3.2.5. Assessment of DNA/BSA Binding Characteristics Using Emission Titration

In general, the fluorescence of ethidium bromide (EB) is quite weak in aqueous solution, but when it is bound to deoxyribonucleic acid, the fluorescence intensity rises. However, they play a well-known imperative intercalator and are more helpful in distinguishing the binding strength of the non-fluorescence test substances. Furthermore, in the absence and presence of rising quantities of each test compound, the fluorescence emission spectra of the EB-DNA adduct was observed at 610 nm. When the complex concentration rises, the fluorescence intensity of the EB-bound DNA complex diminishes owing to the displacement of EB from CT-DNA. A notable reduction in the fluorescence emission intensity at 610 nm is observed (Figure 5 and Table 4). The photoelectron shift from DNA’s guanine base to the excited states may be the cause of the frequency of quenching in the emission of the chemical substance by DNA. Additionally, after each compound was added to EB, no additional peaks were noted, which shows that EB did not cause any quenching of its free fluorescence emission and proves that the compounds did not interact with EB. The band’s intensity dropped dramatically as increasing amounts of each test substance were added to the fixed concentration of the EB-DNA adduct, demonstrating the capability of the investigated compounds to displace bound EB from DNA [76,77,78,79,80]. In this investigation, the addition of sample concentrations (0–240 μM) to the solution of DNA–EB results in a notable reduction in the intensity of emission at 610 nm (Figure 5 and Table 4).
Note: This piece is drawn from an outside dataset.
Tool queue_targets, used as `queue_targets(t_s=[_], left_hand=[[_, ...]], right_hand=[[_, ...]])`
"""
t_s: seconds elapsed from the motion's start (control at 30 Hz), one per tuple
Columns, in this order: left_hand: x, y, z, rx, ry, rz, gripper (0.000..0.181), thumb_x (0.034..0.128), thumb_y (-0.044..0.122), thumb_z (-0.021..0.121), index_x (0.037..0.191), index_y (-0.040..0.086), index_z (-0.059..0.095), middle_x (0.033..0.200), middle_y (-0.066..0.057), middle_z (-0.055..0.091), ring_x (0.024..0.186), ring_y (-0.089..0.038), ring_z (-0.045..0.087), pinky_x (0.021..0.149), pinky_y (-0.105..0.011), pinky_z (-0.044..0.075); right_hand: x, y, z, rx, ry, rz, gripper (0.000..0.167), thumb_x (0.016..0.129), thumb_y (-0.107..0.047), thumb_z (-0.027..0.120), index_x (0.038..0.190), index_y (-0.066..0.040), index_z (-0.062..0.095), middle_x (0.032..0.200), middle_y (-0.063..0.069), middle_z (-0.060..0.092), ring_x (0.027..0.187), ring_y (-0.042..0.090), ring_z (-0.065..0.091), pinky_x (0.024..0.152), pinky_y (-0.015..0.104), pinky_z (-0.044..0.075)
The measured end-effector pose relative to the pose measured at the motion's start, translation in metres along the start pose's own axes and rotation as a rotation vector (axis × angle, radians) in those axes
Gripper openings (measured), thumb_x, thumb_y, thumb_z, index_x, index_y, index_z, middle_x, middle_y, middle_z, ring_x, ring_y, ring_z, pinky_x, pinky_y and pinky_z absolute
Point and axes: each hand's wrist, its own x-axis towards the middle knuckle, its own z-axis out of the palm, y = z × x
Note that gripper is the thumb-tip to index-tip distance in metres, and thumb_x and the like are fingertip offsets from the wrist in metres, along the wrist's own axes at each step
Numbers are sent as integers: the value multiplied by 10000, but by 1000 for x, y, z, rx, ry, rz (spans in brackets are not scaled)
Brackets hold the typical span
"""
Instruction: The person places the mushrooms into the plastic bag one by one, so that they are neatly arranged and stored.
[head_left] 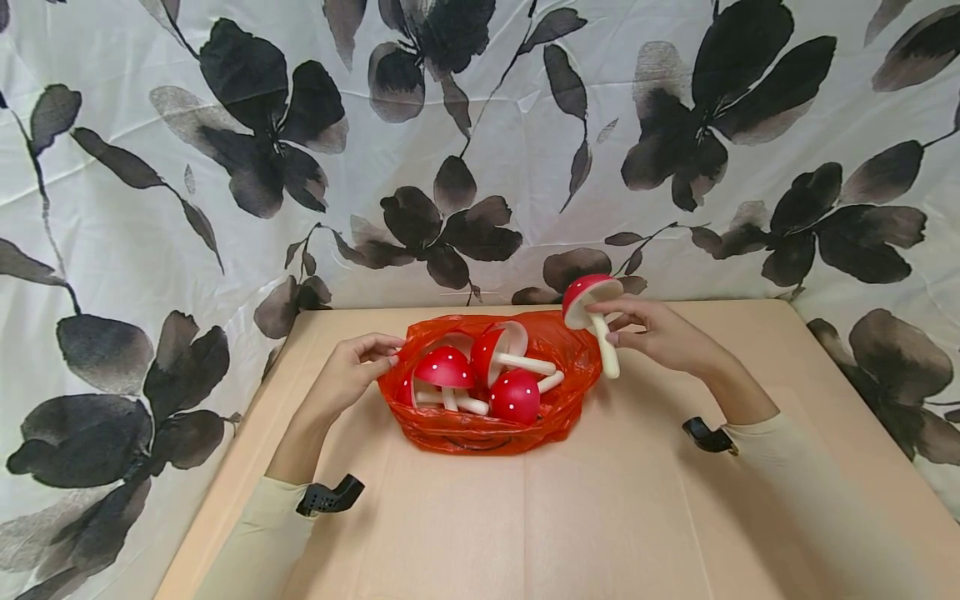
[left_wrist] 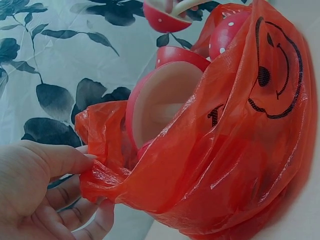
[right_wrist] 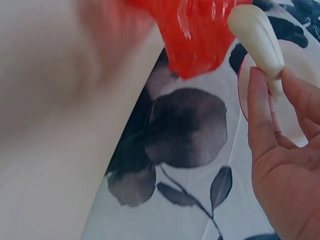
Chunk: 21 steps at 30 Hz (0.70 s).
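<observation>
A red plastic bag [head_left: 480, 437] lies on the table with its mouth spread wide. Inside it are several toy mushrooms, among them one with a white-dotted red cap [head_left: 444, 367] and white stem. My left hand [head_left: 352, 371] pinches the bag's left edge between thumb and fingers; in the left wrist view the gathered plastic [left_wrist: 107, 180] shows there. Beyond the bag's right rim, my right hand [head_left: 660, 337] holds another toy mushroom [head_left: 609, 350] by its white stem, cap up and tilted. In the right wrist view that stem [right_wrist: 257, 42] sits between thumb and fingertips.
The light wooden table [head_left: 525, 533] carries the bag near its back edge. Behind and beside it hangs a white cloth [head_left: 562, 242] with dark flower prints. A black band [head_left: 330, 496] is on the left wrist, another [head_left: 708, 435] on the right.
</observation>
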Motion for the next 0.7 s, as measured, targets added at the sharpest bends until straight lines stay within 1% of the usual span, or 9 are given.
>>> queue_targets(t_s=[0.07, 0.17, 0.27, 0.4, 0.5, 0.7], left_hand=[[0, 0, 0, -1, 0, -5, 263, 968, 49, 663, 1225, 1, 692, 1098, -204, 686, 985, -334, 622, 760, -207, 552], [0, 1, 0, -1, 1, -11, 266, 967, 52, 664, 1227, 4, 692, 1098, -201, 685, 983, -332, 620, 758, -205, 553], [0, 1, 0, 0, 2, -13, 267, 967, 55, 666, 1229, 7, 691, 1097, -200, 684, 980, -327, 619, 757, -202, 553], [-1, 1, 0, -5, 2, -10, 267, 966, 51, 667, 1227, 4, 691, 1092, -205, 684, 976, -325, 620, 759, -203, 552], [-1, 1, -1, -9, 2, -10, 267, 966, 40, 662, 1228, -1, 690, 1093, -209, 684, 976, -323, 622, 763, -205, 552], [-1, 0, -2, -16, -1, -13, 262, 966, 16, 649, 1224, -3, 690, 1093, -214, 680, 976, -329, 621, 765, -208, 556]], right_hand=[[5, -1, 5, -1, -8, -3, 480, 974, -39, 648, 1441, -127, 577, 1435, 101, 532, 1145, 332, 637, 871, 282, 568], [11, -3, 13, 9, -23, 2, 490, 974, -40, 650, 1449, -122, 565, 1427, 107, 531, 1151, 338, 627, 877, 336, 582], [15, -6, 19, 17, -24, 9, 483, 971, -43, 655, 1441, -115, 571, 1421, 109, 538, 1161, 337, 619, 870, 356, 586], [19, -11, 26, 9, -27, 22, 474, 965, -52, 668, 1425, -136, 592, 1398, 94, 559, 1157, 316, 620, 846, 316, 583], [22, -16, 31, -9, -34, 23, 484, 958, -62, 681, 1425, -158, 596, 1388, 82, 565, 1140, 302, 622, 831, 317, 585], [26, -21, 39, -30, -30, 1, 502, 938, -48, 704, 1421, -136, 599, 1343, 95, 587, 1117, 290, 622, 831, 330, 582]])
As a result of intense intercalation, the complexes displace the EB from the DNA–EB adduct, causing the emission intensity to drop. The photoelectron shift from the DNA’s guanine base to the excited states may be the cause of the frequency of quenching in the emission of chemicals by DNA. Therefore, EB can be utilized as a fluorescent probe in the competitively interacting experiment.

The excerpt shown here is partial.